Combinations of anti-VEGF receptor tyrosine kinase inhibitors
(VEGFR-TKI) with checkpoint inhibitors increased
immune cell infiltration and showed promising anti-tumor
activity in other solid cancers. Axitinib (Ax) is a pan-VEGFR
TKI with favorable progression-free survival (PFS) reported
in Axi-STS, with acceptable toxicity in combination
with P in renal cell carcinoma. We report initial toxicity and
efficacy results of combination Ax plus P for patients (pts)
with advanced STS.
Methods: We designed an open-label single institution
Phase II trial of Ax plus P in 30 pts with advanced or
metastatic STS, requiring radiographically progressing
disease, adequate end-organ function and performance
status. Pts received Ax at 5 mg PO twice daily with intrapatient
dose escalation according to predefined toxicity
thresholds, and concurrent P 200mg IV q21 days. Primary
endpoint was progression-free rate at 3 months (PFR),
with secondary endpoints of toxicity, ORR, PFS, and
overall survival. All patients underwent mandatory tumor
biopsies and peripheral blood sampling for correlative immunoprofiling
at baseline, 12 weeks and at progression.

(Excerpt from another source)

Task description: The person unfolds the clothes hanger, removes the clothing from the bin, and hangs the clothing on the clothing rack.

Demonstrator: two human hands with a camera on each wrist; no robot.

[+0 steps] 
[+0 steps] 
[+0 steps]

Results: 28 of 30 pts have accrued to date. Enrolled subtypes:
ASPS (29%), UPS (18%), LMS (21%), and other
(29%). 3-month PFR by RECIST 1.1 for 18 evaluable
pts was 56%, and 4 pts (22%) achieved partial response
(PR). Responders include 3/3 (100%) currently evaluable
ASPS pts (median tumor size decrease of 70%), and
1 pt with non-uterine LMS (tumor size decrease 55%).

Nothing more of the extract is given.